Ao percebermos algo (visual ou auditivamente) estas duas percepções trabalham juntas, porém só nos damos conta da percepção de superfície, gestáltica e articulada, enquanto todo o simbolismo projetado pelo inconsciente nas formas inarticuladas fica fora de nossa consciência (é reprimido). A percepção inconsciente não apenas capta elementos inarticulados com ainda pode fundir e justapor as formas dos objetos e as formas de suas partes, criando configurações ausentes de nossa realidade consciente, criando formas “sem coisas”. O prazer estético, o sentimento de beleza, advém desse conflito de percepções. Advém do trabalho redobrado da mente de superfície que buscando manter na consciência apenas os elementos não perigosos, constrói formas mais bem acabadas e plenas com a finalidade de, por elas e nelas, prender a atenção.

O sentimento de beleza surge em nós a partir do trabalho da mente de superfície para criar uma gestalt plena o bastante para ofuscar e subtrair do campo perceptivo as formas inarticuladas. Enquanto o sentimento plástico, que confere às coisas percebidas seu caráter de solidez e volume (seu caráter de “realidade”), provém da ação da consciência para se sobrepor à ausência de coisa verificada na percepção inconsciente. Sentimento do feio: feio por ultrapassado (a arte produzida antes mostra-se pálida e sem vida; os elementos inarticulados ali presentes se tornaram perceptíveis à mente da superfície e as obras deixaram de gerar tensão nos espectadores); feio por novidade (traz elementos já parcialmente articulados que geram uma enorme tensão no espectador).
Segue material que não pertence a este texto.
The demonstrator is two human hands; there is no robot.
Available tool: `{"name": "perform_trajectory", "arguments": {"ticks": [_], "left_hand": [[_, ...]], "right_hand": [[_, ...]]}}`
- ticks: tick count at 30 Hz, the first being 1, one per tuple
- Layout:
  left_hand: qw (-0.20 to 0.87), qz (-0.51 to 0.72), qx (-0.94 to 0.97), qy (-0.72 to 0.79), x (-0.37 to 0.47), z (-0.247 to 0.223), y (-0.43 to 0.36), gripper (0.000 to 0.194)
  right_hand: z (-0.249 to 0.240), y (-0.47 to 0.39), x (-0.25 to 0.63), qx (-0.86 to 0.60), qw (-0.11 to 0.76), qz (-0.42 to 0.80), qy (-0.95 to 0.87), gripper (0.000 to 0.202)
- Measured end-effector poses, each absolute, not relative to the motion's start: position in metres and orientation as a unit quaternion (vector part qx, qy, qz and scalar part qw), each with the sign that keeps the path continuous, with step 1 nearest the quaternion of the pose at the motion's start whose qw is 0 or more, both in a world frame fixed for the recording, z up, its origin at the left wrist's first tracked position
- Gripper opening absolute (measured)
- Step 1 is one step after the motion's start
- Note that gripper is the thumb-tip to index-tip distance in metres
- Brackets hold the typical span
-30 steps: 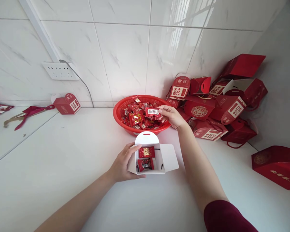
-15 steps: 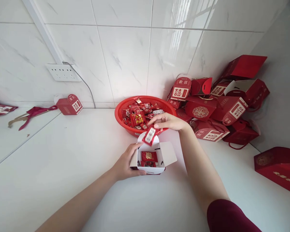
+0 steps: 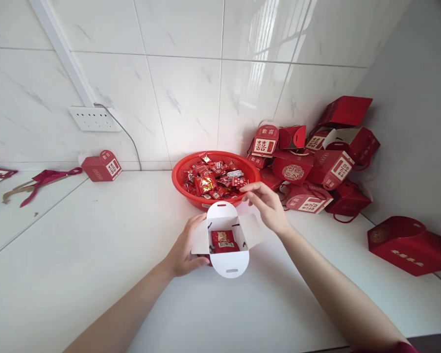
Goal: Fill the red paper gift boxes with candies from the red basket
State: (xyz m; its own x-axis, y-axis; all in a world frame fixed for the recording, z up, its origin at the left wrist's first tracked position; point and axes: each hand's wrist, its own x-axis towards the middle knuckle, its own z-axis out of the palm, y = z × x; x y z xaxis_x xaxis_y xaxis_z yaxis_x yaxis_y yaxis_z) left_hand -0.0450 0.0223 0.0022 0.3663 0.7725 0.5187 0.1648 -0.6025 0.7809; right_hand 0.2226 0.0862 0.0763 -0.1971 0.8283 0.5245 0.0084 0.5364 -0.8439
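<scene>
An open box (image 3: 229, 265), white inside, has its flaps spread out, with red wrapped packets (image 3: 223, 240) lying in it. My left hand (image 3: 189, 246) grips the box by its left side. Above the right flap is my right hand (image 3: 265, 206), its fingers apart at the front right rim of a red plastic basket (image 3: 180, 188), and nothing shows in its grasp. Many red wrapped sweets (image 3: 206, 183) fill the basket, just behind the box.
Several red gift boxes (image 3: 293, 165) are piled at the back right. A larger red box (image 3: 407, 245) stands at the far right. At the left are a small red box (image 3: 102, 168) and ribbons (image 3: 44, 181). A power socket (image 3: 94, 119) is on the tiled wall.
The red packet my right hand held over the box now lies inside it, and that hand is empty, a little to the right. The box's near flap shows fully spread. The view has shifted.
</scene>
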Motion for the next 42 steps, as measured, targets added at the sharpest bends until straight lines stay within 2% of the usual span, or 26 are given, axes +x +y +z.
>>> {"name": "perform_trajectory", "arguments": {"ticks": [4, 7, 9, 11, 13, 18, 22, 28, 30, 35, 42], "left_hand": [[0.361, 0.637, 0.594, 0.333, -0.041, 0.008, 0.022, 0.056], [0.369, 0.707, 0.449, 0.402, -0.040, 0.012, 0.026, 0.027], [0.389, 0.678, 0.433, 0.450, -0.040, 0.012, 0.029, 0.021], [0.433, 0.613, 0.466, 0.469, -0.040, 0.011, 0.028, 0.026], [0.479, 0.561, 0.502, 0.452, -0.039, 0.008, 0.025, 0.038], [0.501, 0.515, 0.576, 0.390, -0.034, 0.004, 0.014, 0.062], [0.483, 0.484, 0.624, 0.377, -0.034, 0.008, 0.014, 0.055], [0.483, 0.464, 0.644, 0.371, -0.031, 0.016, 0.016, 0.052], [0.504, 0.456, 0.629, 0.377, -0.030, 0.017, 0.015, 0.052], [0.536, 0.453, 0.616, 0.357, -0.027, 0.015, 0.013, 0.051], [0.506, 0.466, 0.627, 0.365, -0.028, 0.010, 0.014, 0.051]], "right_hand": [[0.008, 0.074, 0.244, -0.416, 0.583, 0.349, -0.605, 0.017], [-0.013, 0.062, 0.255, -0.445, 0.520, 0.345, -0.642, 0.029], [-0.012, 0.054, 0.253, -0.399, 0.455, 0.339, -0.720, 0.049], [-0.006, 0.047, 0.247, -0.334, 0.394, 0.310, -0.798, 0.073], [-0.001, 0.041, 0.241, -0.283, 0.346, 0.276, -0.851, 0.086], [0.001, 0.034, 0.240, -0.250, 0.299, 0.270, -0.880, 0.083], [0.004, 0.033, 0.245, -0.248, 0.301, 0.263, -0.883, 0.095], [0.005, 0.029, 0.239, -0.251, 0.265, 0.245, -0.898, 0.130], [0.004, 0.028, 0.238, -0.263, 0.265, 0.245, -0.895, 0.130], [0.003, 0.026, 0.237, -0.280, 0.278, 0.236, -0.888, 0.110], [0.006, 0.022, 0.235, -0.303, 0.288, 0.210, -0.884, 0.090]]}}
Langer: a obra de arte provoca em nós uma formulação de nossas concepções de sentimento e nossas concepções da realidade visual, factual e audível, em conjunto. Ela nos dá formas de imaginação e formas de sentimentos, inseparavelmente; quer dizer, ela clarifica e organiza a própria intuição.   Tem-se o caso de desprazer, ou de não-prazer (de indiferença), face a uma obra de arte devido a um não aprendizado anterior de seu código.